PROBLEM TO WORK ON — Could you give the listing again exactly, without its pictures?

+++ EXERCISE DATA

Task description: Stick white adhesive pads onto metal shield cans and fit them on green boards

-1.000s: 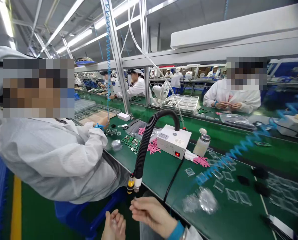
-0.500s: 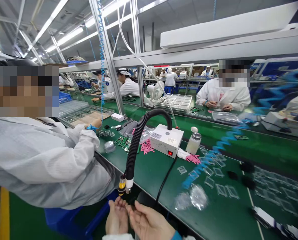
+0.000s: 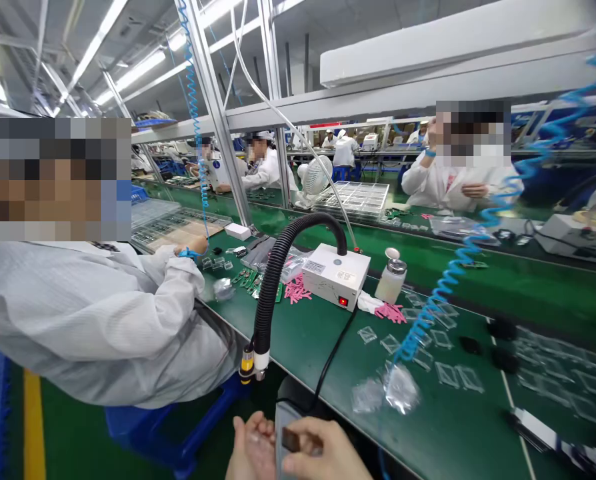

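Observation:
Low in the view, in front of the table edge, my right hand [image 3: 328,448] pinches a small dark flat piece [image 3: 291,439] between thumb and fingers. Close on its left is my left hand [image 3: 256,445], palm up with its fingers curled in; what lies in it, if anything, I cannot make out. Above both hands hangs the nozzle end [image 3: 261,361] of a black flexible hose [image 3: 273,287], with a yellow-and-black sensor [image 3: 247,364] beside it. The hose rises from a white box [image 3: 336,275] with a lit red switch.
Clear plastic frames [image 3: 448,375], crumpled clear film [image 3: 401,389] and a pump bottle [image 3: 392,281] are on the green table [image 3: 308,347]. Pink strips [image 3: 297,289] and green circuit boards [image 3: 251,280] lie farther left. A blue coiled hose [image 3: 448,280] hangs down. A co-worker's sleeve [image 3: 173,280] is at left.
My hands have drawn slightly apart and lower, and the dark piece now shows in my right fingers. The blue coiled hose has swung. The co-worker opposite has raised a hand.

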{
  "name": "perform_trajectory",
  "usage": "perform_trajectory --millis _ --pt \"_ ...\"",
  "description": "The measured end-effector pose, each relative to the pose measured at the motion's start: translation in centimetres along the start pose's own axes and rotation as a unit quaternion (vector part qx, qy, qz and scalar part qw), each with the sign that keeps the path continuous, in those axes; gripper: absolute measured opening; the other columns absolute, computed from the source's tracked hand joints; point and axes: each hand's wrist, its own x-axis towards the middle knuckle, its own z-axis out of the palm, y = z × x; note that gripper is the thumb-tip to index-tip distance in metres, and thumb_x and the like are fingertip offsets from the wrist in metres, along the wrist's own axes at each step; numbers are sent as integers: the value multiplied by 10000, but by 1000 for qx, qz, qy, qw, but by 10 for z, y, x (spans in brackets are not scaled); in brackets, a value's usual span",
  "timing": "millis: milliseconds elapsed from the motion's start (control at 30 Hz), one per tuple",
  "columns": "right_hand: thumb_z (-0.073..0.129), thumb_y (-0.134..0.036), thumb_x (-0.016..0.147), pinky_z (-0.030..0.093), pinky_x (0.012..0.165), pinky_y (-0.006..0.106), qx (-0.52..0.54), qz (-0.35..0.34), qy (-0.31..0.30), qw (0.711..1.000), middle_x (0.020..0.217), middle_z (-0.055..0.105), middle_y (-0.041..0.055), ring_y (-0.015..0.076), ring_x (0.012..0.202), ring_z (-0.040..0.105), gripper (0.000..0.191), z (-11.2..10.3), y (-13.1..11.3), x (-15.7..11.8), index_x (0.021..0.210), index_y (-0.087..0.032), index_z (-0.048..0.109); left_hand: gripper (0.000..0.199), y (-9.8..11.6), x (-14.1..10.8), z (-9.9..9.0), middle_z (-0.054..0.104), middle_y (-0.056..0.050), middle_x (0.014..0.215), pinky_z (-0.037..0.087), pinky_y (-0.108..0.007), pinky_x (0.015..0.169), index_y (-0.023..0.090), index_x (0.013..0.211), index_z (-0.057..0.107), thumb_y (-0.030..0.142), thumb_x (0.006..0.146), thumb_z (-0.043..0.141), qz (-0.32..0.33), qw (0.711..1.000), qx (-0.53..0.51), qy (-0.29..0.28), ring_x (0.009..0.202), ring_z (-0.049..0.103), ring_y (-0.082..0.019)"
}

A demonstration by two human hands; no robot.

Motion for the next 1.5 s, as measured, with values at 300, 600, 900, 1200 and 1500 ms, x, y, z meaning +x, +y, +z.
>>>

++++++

RESPONSE AREA —
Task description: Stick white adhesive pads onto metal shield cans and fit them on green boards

-1.000s: 
-0.500s: 
+0.000s: 

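Observation:
Low in the view, in front of the table edge, my right hand [image 3: 328,448] pinches a small dark flat piece [image 3: 291,439] between thumb and fingers. Close on its left is my left hand [image 3: 256,445], palm up with its fingers curled in; what lies in it, if anything, I cannot make out. Above both hands hangs the nozzle end [image 3: 261,361] of a black flexible hose [image 3: 273,287], with a yellow-and-black sensor [image 3: 247,364] beside it. The hose rises from a white box [image 3: 336,275] with a lit red switch.
Clear plastic frames [image 3: 448,375], crumpled clear film [image 3: 401,389] and a pump bottle [image 3: 392,281] are on the green table [image 3: 308,347]. Pink strips [image 3: 297,289] and green circuit boards [image 3: 251,280] lie farther left. A blue coiled hose [image 3: 448,280] hangs down. A co-worker's sleeve [image 3: 173,280] is at left.
My hands have drawn slightly apart and lower, and the dark piece now shows in my right fingers. The blue coiled hose has swung. The co-worker opposite has raised a hand.
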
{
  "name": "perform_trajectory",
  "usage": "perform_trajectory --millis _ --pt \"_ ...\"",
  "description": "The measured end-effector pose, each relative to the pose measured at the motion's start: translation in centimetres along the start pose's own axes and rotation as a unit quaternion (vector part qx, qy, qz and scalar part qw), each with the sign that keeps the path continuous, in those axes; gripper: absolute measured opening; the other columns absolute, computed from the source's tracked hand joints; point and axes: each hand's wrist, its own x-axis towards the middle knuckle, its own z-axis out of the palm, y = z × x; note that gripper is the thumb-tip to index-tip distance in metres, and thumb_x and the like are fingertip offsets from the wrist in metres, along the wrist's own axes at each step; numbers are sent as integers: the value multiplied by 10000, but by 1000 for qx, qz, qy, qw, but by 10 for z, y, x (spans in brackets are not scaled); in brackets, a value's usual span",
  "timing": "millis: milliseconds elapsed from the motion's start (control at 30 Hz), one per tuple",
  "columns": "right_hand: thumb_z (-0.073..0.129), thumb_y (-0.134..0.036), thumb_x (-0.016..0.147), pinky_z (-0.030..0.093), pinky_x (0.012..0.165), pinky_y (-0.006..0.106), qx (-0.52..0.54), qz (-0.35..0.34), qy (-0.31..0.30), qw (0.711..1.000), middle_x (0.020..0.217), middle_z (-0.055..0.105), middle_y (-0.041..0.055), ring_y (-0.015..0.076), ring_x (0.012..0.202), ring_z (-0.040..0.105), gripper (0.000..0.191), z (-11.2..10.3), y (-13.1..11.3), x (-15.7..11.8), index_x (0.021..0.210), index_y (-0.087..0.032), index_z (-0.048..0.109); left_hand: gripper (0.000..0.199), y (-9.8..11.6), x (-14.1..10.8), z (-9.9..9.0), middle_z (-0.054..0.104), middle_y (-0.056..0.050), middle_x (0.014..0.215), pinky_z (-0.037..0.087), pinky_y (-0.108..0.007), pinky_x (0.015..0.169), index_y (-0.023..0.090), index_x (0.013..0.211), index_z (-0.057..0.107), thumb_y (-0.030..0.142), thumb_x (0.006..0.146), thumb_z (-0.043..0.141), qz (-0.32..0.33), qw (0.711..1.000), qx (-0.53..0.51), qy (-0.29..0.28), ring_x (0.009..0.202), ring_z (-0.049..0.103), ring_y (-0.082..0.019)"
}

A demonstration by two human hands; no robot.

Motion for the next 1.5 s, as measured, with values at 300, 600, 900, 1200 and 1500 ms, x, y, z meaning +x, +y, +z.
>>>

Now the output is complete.